These days, political figures and organizations swarm everywhere attempting to impose their personal world view on our school curriculum. On Jan. 9, the National Association of Scholars released a report for the Texas Legislature’s consideration accusing UT and Texas A&M of focusing introductory history course syllabi too heavily on issues of race, class and gender. A month earlier, state Rep. Bill Zedler (R-Arlington) filed a bill, HB 285, that aims to prohibit “discrimination by public institutions of higher education against faculty members and students based on their conduct of research relating to intelligent design.” According to UT spokesman Gary Susswein, the University “embraces academic freedom and does not penalize or discriminate against professors based on the content of their research.” So it appears Rep. Zedler wrote the bill in advance of the 2013 session as a preemptive measure rather than a correction of past discrimination.
The bill reads: “An institution of higher education may not discriminate against or penalize in any manner, especially with regard to employment or academic support, a faculty member or student based on the faculty member’s or student’s conduct of research relating to the theory of intelligent design or other alternate theories of the origination and development of organisms.”
This bill would effectively permit and protect academic fraud. It would prohibit universities from holding faculty and students responsible for the conduct of their research.
Significantly, Zedler’s proposed legislation addresses only research relating to intelligent design. But if its proposed protections were applicable across all disciplines, it would cast doubts about all research conducted by Texas public universities. Zedler doesn’t want faculty or students to be able to draw errant conclusions and call them “research” about every subject — just the one specific theory of biological origin he mentions in his bill. But his proposed bill is one development among many that represent increased political intervention in academia, whether it be compromising research standards or revising curricula for ideological purposes
By allowing faculty and students to conduct unchecked science, Zedler and proponents of his legislation show little to no faith in researchers’ potential to prove the theory of intelligent design through peer-reviewed science. If research supporting the theory of intelligent design held up to academic review, creationists would benefit much more than if such efforts were without scrutiny and therefore not credible.

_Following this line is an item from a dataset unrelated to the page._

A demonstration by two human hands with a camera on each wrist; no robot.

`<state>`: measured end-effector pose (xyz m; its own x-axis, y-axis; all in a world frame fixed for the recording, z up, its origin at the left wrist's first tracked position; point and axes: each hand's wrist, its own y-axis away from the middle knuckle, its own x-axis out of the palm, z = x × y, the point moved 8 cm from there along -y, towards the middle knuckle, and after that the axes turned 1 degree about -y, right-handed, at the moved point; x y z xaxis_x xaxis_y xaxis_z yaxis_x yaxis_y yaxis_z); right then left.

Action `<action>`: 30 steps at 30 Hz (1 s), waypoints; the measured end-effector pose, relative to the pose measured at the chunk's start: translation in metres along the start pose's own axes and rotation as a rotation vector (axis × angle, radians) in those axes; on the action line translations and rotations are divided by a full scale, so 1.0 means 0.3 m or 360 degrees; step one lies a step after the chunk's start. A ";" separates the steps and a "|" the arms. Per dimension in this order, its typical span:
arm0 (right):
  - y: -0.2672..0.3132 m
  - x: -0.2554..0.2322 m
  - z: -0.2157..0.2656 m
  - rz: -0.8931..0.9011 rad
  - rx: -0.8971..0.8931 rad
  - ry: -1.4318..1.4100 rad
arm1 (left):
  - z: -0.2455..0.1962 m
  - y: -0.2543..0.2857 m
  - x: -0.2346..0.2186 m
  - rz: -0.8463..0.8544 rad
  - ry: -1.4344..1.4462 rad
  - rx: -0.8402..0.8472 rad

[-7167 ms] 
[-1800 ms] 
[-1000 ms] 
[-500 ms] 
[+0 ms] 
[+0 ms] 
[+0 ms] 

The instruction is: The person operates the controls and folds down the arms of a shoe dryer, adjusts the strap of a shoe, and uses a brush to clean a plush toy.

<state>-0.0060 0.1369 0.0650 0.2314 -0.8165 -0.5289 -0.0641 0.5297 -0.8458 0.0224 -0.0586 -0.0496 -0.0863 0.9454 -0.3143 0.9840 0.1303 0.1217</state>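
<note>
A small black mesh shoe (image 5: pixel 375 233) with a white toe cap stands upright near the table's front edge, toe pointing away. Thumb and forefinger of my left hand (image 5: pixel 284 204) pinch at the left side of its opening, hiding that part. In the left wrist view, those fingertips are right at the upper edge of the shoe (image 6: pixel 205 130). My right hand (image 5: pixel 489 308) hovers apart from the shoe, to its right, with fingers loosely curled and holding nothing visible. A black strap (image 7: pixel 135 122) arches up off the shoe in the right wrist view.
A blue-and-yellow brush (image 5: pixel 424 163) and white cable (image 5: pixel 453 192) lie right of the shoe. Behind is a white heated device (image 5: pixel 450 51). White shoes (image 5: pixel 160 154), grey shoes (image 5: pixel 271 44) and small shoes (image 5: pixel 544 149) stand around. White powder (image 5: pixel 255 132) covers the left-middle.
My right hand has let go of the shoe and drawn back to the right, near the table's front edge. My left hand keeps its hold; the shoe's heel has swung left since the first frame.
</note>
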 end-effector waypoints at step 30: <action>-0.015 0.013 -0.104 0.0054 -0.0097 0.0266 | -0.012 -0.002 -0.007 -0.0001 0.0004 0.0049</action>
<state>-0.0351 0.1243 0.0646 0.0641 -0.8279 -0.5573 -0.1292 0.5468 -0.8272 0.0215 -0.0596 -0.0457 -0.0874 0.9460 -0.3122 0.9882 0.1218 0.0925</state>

Perhaps Zedler doesn’t foresee intelligent design research surviving such scrutiny, which would explain his attempt to restrict public universities from penalizing academic fraud when it comes to creationism.
The need for the University to safeguard against flawed research became apparent in 2012 when Dr. Charles “Chip” Groat, then a UT faculty member, led a study by UT’s Energy Institute that claimed that hydraulic fracturing (commonly known as “fracking”) does not cause groundwater contamination. After the study was released it was revealed that Groat had held but not disclosed a position on the board of a company engaged in fracking and had received compensation more than twice his University salary for that role. An independent review of Groat’s study concluded that his research itself was flawed, and the University pledged to strengthen its conflict of interest rules. Groat retired and Energy Institute Director Ray Orbach resigned following the incident. Also last year, a study by UT sociology professor Mark Regnerus that claimed that children of homosexual parents fared worse was also called into question after he was accused of bias because of funding from a conservative political organization. A UT investigation determined that Regnerus had not committed scientific misconduct, but his study was still subject to criticism that its methodology was unsound. Regnerus acknowledged several flaws in his study and released revisions several months later.
Given the recent episodes with Groat and Regnerus, the purpose of Zedler’s bill — to protect intelligent design researchers at UT from scrutiny or consequences — is foolish and should not be allowed to succeed.